La prima scarpa della storia sotto i 100 grammi (il VP Product Stephan Scholten ha dichiarato che l’obiettivo era di avere due cifre sulla bilancia, ottenendo al contempo prestazioni superiori a quanto mai raggiunto prima) è stata realizzata con una schiuma Lightstrike Pro Evo di nuova generazione: quasi il 50% di peso in meno rispetto alle versioni precedenti e con uno stack di 39 mm, massimizza ammortizzazione, propulsione e ritorno di energia ad ogni falcata.

La nuova tecnologia ENERGYRIM è al centro dell’innovazione: un rivoluzionario sistema integrato in carbonio che sostiene il massimo volume di schiuma Lightstrike Pro Evo sotto il piede, fornendo al contempo una rigidità precisamente calibrata per la stabilità. Questa interazione unica di schiuma e carbonio ridefinisce ritorno di energia, propulsione ed efficienza.

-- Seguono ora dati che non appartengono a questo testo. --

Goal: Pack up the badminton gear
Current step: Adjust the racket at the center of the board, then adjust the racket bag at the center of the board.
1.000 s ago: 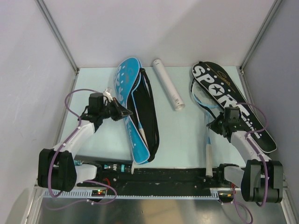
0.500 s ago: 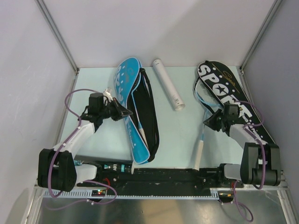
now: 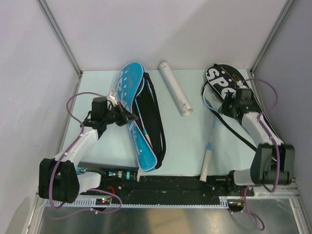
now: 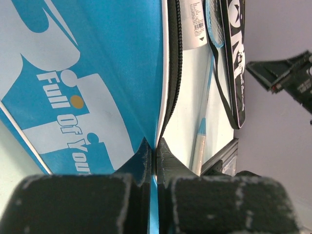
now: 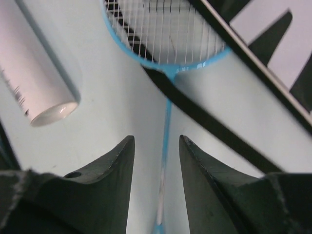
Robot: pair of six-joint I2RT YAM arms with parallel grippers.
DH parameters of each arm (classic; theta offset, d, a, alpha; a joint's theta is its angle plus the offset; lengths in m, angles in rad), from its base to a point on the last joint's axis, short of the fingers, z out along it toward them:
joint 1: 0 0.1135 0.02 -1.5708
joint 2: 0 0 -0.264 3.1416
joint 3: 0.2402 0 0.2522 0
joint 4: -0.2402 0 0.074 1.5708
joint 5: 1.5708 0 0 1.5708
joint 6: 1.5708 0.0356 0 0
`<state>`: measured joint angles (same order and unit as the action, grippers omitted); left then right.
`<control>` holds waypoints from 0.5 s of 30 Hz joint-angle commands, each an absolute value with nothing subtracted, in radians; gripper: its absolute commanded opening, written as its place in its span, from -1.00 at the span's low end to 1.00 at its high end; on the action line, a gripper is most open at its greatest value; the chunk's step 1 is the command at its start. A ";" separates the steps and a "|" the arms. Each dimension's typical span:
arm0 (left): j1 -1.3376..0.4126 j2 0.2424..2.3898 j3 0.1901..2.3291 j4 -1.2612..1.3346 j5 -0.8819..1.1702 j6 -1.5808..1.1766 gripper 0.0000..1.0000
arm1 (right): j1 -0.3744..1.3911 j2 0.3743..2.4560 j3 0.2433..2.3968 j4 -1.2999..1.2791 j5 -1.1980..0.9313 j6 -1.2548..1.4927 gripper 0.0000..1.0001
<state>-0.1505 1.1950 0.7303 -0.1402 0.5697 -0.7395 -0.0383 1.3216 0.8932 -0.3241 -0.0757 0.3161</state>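
My left gripper [image 3: 129,117] [image 4: 155,148] is shut on the edge of the blue racket cover [image 3: 130,92] [image 4: 97,73], whose black side [image 3: 152,112] lies open to its right. My right gripper [image 3: 225,105] [image 5: 157,141] is open, and its fingers straddle the thin blue shaft [image 5: 165,122] of a racket just below the light-blue head [image 3: 211,99] [image 5: 165,34]. The racket's handle [image 3: 205,167] points at the near edge. The black "SPORT" cover [image 3: 218,77] [image 5: 273,53] lies under and beside the racket head, partly hidden by my right arm. A white shuttle tube [image 3: 175,87] [image 5: 34,78] lies between the covers.
The black cover's strap [image 5: 209,122] crosses the shaft just under the racket head. The black base rail [image 3: 170,183] runs along the near edge. Grey walls close the table on the left, far side and right. No shuttlecocks show.
My right gripper has moved toward the far side, up the racket shaft to the head. The racket's handle has swung left and the black cover has shifted. The blue cover has shifted slightly left.
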 commanded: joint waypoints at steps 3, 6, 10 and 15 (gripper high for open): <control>-0.154 1.148 0.753 -0.115 0.599 -0.680 -1.00 | -0.034 1.591 1.081 -0.363 -0.076 0.075 -0.03; -0.154 1.146 0.750 -0.124 0.607 -0.666 -1.00 | -0.033 1.679 1.115 -0.354 -0.106 0.041 0.01; -0.154 1.148 0.749 -0.128 0.614 -0.655 -1.00 | -0.036 1.803 1.185 -0.388 -0.126 0.008 0.01; -0.154 1.157 0.753 -0.131 0.622 -0.649 -1.00 | -0.030 1.874 1.224 -0.428 -0.164 -0.020 -0.39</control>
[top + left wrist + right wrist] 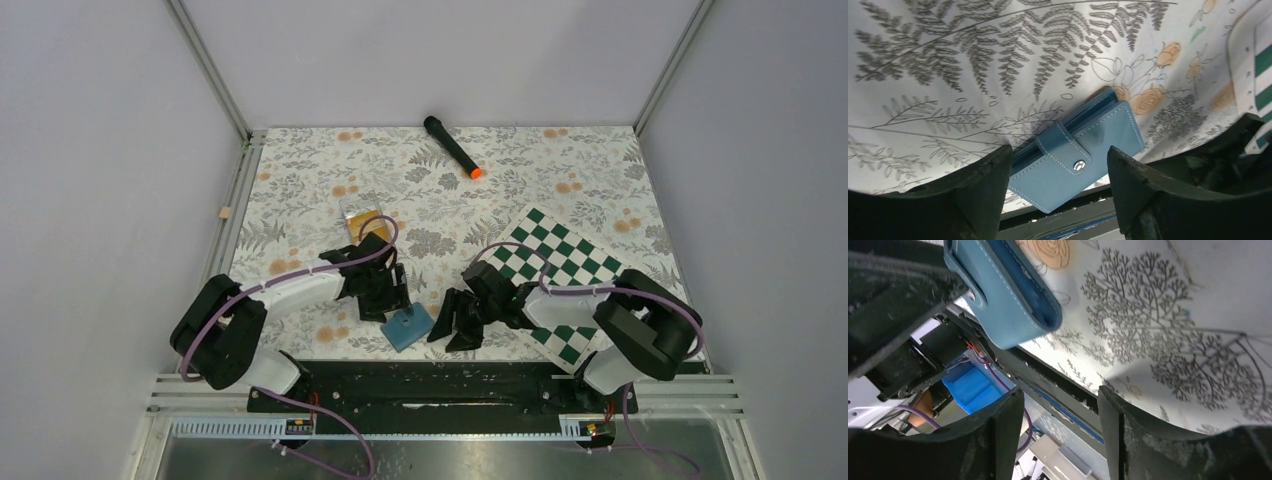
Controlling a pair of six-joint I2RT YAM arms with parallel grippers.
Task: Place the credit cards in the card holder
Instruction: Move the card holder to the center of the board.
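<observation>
The blue card holder (pixel 408 326) lies closed on the floral cloth near the front edge, between my two grippers. In the left wrist view it (pixel 1078 150) shows its snap tab fastened. My left gripper (pixel 385 300) hovers just over its left side, open and empty (pixel 1058 170), with the holder showing in the gap between the fingers. My right gripper (pixel 450 325) is open and empty just to the holder's right; the right wrist view shows the holder's edge (pixel 1003 295) off to the upper left of the fingers. The orange-yellow credit cards (pixel 365 222) lie in a clear tray behind the left gripper, partly hidden.
A green-and-white chessboard (pixel 560 280) lies at the right, under the right arm, and shows at the left wrist view's right edge (pixel 1258 65). A black marker with an orange tip (pixel 452 147) lies at the back. The table's front rail (pixel 450 375) is just below the holder.
</observation>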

Passiamo alla tomaia ultraleggera: ridotta all’essenziale e progettata con l’ispirazione delle tecnologie delle vele da kitesurf, offre una sensazione di assenza di peso con un supporto preciso. Nulla è lasciato al caso: anche componenti piccole come lacci e cuciture sono stati raffinati. Infine la suola: efficienza ai massimi livelli con la gomma Continental, posizionata nell’avampiede per fornire una trazione affidabile ad alte velocità, senza compromettere il peso.

La Adizero Adios Pro Evo 3 è stata lanciata in un numero limitato lo scorso 25 aprile e sarà poi disponibile con un lancio più esteso in occasione della stagione autunnale delle maratone, al prezzo di 500 euro. Amatori, podisti, appassionati potranno a tutti gli effetti indossare lo stesso modello di scarpe che ha permesso a Sawe e Kejelcha di meritarsi l’immortalità sportiva.